Task goal:
Could you set down exactly the lines of the data below, starting at the one that holds "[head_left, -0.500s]" and ending at the one that holds "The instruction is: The", both included, and only those?

----- Supplied information -----

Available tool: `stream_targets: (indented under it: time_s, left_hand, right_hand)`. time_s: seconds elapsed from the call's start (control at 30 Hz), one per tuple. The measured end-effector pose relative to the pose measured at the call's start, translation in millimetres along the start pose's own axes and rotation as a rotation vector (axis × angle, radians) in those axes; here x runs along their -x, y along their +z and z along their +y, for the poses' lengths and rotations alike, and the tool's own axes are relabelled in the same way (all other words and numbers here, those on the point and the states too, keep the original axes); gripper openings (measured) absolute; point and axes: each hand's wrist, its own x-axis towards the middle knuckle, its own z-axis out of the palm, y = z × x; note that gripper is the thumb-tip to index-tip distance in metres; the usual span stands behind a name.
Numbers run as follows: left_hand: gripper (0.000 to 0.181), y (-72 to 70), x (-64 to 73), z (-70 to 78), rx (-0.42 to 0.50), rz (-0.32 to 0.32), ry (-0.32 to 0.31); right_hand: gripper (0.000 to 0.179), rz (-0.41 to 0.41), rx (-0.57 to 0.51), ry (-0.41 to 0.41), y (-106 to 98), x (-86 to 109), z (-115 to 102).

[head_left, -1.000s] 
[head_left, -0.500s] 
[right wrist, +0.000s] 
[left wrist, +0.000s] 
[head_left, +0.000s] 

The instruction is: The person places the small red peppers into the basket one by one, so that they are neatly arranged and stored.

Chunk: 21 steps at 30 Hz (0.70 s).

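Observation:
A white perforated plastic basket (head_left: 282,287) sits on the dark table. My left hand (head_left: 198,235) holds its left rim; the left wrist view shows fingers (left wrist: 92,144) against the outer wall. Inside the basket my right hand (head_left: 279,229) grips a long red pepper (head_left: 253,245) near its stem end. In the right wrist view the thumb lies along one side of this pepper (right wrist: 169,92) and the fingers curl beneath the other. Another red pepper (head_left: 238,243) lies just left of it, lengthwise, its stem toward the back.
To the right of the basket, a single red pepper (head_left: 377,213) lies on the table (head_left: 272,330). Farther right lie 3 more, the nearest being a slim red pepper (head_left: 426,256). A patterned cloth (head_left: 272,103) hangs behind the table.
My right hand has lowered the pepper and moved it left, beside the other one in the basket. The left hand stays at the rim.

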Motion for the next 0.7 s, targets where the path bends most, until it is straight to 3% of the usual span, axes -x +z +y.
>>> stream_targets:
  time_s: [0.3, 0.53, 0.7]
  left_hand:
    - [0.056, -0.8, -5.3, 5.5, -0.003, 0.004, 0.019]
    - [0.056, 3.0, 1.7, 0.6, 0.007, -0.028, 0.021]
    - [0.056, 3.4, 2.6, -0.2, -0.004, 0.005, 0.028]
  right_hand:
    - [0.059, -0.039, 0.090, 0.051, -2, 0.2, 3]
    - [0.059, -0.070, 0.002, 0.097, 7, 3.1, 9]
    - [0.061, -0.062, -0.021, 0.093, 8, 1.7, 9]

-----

Reply:
[head_left, -0.500s] 
[right wrist, +0.000s] 
[left wrist, +0.000s] 
[head_left, +0.000s] 

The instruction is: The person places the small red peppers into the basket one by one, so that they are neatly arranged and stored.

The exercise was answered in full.